Task: When you reach the line containing "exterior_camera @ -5" in the data below, begin returning lines exactly as written, and stop once the line containing "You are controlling" has been returned.

******************************

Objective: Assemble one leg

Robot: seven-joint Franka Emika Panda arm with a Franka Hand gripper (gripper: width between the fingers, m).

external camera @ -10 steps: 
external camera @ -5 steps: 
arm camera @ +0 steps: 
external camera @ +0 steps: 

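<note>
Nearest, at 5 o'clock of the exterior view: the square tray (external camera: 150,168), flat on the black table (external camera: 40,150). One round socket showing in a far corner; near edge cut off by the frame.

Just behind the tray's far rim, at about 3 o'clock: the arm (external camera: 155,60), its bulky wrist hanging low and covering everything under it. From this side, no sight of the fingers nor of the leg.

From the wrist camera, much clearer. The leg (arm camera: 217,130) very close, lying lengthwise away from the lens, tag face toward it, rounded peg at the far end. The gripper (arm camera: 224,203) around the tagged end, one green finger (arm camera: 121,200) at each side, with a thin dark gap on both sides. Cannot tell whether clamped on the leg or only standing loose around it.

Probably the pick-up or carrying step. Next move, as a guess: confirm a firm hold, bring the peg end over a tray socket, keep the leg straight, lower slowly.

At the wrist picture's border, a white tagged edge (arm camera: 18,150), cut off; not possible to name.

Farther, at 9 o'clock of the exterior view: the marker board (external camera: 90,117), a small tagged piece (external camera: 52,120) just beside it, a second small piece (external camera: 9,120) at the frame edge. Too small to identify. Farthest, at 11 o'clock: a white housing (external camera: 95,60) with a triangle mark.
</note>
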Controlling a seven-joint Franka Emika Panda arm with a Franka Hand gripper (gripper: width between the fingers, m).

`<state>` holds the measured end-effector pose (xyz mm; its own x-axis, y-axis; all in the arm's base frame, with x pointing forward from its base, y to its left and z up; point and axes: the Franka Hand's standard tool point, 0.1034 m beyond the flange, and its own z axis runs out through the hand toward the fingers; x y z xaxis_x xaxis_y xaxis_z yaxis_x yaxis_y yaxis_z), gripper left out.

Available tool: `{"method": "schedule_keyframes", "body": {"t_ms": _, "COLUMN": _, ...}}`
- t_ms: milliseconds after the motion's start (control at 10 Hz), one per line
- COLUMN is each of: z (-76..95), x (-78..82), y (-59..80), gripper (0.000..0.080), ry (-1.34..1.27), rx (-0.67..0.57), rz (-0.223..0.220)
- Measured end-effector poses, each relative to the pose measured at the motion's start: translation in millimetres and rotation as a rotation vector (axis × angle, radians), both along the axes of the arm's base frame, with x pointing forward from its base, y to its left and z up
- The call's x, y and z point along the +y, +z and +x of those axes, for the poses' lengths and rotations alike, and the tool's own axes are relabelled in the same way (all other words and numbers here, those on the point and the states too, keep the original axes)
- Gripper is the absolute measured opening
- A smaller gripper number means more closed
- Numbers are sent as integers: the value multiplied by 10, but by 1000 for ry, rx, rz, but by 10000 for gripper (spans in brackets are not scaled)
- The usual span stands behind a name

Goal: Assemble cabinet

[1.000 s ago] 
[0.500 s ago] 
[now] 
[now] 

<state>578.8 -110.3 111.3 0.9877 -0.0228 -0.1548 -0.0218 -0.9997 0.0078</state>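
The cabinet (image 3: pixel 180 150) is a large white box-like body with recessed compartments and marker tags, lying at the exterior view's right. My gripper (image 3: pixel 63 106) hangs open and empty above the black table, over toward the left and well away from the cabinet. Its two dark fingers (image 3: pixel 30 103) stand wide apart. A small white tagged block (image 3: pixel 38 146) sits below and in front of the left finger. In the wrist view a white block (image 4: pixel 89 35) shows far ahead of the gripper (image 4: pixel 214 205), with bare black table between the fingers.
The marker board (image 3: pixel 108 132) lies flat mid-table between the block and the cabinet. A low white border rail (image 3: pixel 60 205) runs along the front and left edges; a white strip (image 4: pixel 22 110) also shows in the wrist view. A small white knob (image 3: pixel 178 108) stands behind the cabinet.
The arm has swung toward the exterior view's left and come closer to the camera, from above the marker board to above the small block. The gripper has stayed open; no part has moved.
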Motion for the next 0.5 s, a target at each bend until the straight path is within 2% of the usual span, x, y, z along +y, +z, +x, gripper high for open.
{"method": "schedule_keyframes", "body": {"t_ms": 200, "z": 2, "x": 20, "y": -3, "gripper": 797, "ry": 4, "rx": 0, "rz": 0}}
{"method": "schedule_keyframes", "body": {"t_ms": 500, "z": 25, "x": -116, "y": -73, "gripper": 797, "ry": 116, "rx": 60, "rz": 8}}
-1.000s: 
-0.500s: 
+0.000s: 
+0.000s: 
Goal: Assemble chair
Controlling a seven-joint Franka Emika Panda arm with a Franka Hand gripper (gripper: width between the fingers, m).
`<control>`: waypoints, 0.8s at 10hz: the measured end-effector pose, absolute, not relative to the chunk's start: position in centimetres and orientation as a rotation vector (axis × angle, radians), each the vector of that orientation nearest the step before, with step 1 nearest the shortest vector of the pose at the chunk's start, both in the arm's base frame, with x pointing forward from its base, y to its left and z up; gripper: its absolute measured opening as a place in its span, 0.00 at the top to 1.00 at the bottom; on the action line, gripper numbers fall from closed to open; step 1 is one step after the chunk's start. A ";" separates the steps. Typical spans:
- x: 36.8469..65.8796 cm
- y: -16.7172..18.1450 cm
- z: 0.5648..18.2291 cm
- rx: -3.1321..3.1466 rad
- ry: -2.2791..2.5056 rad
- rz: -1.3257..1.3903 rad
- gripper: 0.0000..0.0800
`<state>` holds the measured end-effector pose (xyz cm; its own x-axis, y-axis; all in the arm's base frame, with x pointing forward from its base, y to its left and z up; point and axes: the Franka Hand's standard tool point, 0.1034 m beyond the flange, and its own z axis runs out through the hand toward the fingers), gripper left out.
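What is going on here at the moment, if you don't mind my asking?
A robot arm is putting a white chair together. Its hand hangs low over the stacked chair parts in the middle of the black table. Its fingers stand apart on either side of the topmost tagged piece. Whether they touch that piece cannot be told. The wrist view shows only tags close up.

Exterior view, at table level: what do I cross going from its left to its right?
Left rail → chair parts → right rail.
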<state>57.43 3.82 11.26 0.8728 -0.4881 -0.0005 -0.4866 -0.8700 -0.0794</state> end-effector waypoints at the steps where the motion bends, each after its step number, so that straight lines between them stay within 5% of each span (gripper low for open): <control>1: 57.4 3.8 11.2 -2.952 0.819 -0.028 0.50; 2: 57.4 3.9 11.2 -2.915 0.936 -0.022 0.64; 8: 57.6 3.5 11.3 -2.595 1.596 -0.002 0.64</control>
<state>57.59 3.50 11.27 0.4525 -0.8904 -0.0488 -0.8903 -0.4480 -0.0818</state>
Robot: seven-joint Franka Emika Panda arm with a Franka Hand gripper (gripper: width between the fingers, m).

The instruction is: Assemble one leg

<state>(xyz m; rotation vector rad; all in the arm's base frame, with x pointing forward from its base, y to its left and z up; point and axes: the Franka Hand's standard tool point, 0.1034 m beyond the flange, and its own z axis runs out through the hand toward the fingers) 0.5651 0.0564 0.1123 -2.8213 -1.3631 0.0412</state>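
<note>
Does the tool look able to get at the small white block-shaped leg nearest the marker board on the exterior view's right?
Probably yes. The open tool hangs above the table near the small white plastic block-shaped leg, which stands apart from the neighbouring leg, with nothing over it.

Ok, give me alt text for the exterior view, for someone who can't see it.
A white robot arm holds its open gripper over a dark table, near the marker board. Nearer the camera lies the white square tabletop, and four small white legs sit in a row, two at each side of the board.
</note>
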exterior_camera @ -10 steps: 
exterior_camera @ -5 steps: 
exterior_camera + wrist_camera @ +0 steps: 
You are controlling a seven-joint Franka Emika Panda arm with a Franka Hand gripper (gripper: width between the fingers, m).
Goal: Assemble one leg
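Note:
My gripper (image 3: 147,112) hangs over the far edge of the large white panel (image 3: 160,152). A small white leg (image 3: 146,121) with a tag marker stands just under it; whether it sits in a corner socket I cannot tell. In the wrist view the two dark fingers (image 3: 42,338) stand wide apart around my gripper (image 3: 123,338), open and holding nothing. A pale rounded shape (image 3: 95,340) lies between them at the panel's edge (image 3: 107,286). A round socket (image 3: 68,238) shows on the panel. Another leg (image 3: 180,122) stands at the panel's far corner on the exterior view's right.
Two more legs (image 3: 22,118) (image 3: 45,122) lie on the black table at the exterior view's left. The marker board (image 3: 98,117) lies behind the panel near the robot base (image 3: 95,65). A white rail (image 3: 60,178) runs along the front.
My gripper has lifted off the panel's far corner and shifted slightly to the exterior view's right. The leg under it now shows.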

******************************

Answer to this exercise:
exterior_camera @ -5 steps: 
exterior_camera + wrist_camera @ +0 steps: 
You are controlling a seven-joint Franka Emika Panda arm with a Franka Hand gripper (gripper: width between the fingers, m).

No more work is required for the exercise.